Salesforce triples A/NZ profit

Published on the 03/08/2022 | Written by Heather Wright


Logs yet another bumper year…

Salesforce is reporting another bumper year in Australia and New Zealand with local profits more than tripling to over AU$20 million.

The company’s revenue for the two countries was up 34 percent, from $760.2 million to $1.02 billion in the year ending 31 January 2022, with profit hitting $20.1 million – up from just $5.2 million in 2021. The New Zealand ‘branch’ contributed $3.6 million of that according to the separately released Kiwi financial report. 

“We are on track to becoming the largest enterprise applications company in the world.”

The growth in total revenue was down on recent years – last year the San Francisco-based company logged 46 percent growth, the year before a whopping 215 percent, jumping from $164 million to $520 million. 

The company has been garnering plenty of high profile contracts across Australia and New Zealand in recent years – with not all of the publicity proving favourable. 

Its use for the New Zealand Ministry of Health Covid-19 immunisation register prompted the wrath of Ian McCrae, then CEO and founder of New Zealand health IT provider Orion Health, who slammed the procurement process.

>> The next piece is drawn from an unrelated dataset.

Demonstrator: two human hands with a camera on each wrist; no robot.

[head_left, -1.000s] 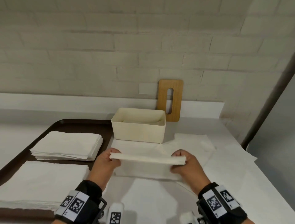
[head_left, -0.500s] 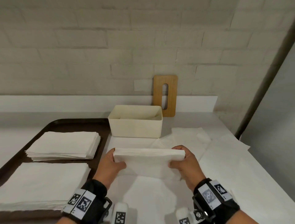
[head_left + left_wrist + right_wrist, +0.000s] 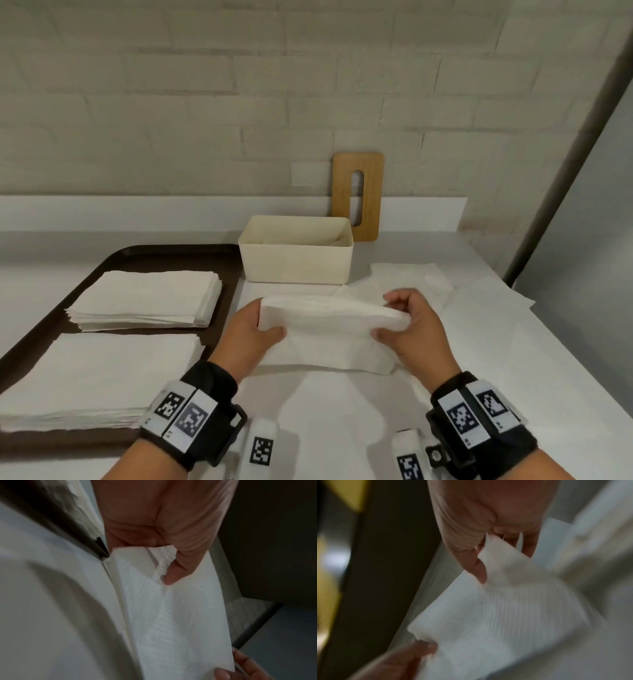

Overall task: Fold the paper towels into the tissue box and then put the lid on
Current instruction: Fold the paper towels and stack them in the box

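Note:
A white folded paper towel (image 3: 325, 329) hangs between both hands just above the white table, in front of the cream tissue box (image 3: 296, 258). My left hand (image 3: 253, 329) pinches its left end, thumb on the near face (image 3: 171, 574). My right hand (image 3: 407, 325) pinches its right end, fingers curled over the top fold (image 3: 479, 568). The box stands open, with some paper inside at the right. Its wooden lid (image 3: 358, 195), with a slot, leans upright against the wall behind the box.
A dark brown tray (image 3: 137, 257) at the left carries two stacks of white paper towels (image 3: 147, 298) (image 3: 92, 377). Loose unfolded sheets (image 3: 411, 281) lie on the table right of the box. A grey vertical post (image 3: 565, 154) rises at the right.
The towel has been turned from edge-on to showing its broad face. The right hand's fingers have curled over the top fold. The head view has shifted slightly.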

The $38 million project was rolled out under an emergency exemption which meant it avoided an open procurement process, with McCrae claiming Orion could have done it for just $3 million. He went as far as to complain to the Auditor General, who declined to investigate. 

A Salesforce Service Cloud instance was also the basis for New Zealand’s national contact tracing system. 

Across in Victoria, Salesforce was also used for the Covid-19 contact tracing platform, with tech consultancy Contino called in in early 2021 to improve the contact tracing platform for the Victorian Department of Health. The decision to use Salesforce had come months after it was initially floated, and a Legal and Social Issues committee was later highly critical of the delay.

Other big names signing with Salesforce have included Macquarie Bank, which is creating a portal for home loan brokers, leveraging its existing investment in Salesforce technology. Coles is also developing a new platform on Salesforce, which it says will become the single point of contact into Coles for suppliers. ANZ, Unicef Australia and Service NSW have also had high profile Salesforce projects in recent times. 

Globally, Salesforce reported a 25 percent increase in revenue for FY22, hitting US$26.5 billion, which saw it claim to be the fastest-growing top-five enterprise software company in history.

“We are on track to becoming the largest enterprise applications company in the world,” the company said in its FY22 financials.

“In fiscal year 2023, we are projecting more than $32 billion in revenue with 22 percent growth in operating cash flow year over year at the high end of the range. No other software company of our size and scale is performing at this level.” 

Australia and New Zealand turned in similar growth, with revenue from contracts with customers for the Australian business up 35 percent from $665.3 million to $898.7 million, while New Zealand grew 32 percent, from $94.9 million to $125.1 million.

As to the breakdown of where the A/NZ revenue is coming from, $920.8 million was from subscription and support services (up from $691.5 million a year earlier), with professional services contributing a further $100.4 million, up from $66.2 million in 2021. More than $2.5 million extra came from training.

And above and beyond the $1.02 billion was $167.4 million in ‘other income’ for the company across Australia and New Zealand, largely from inter-company service fees.

This year’s results also include Slack Australia, purchased in August 2021.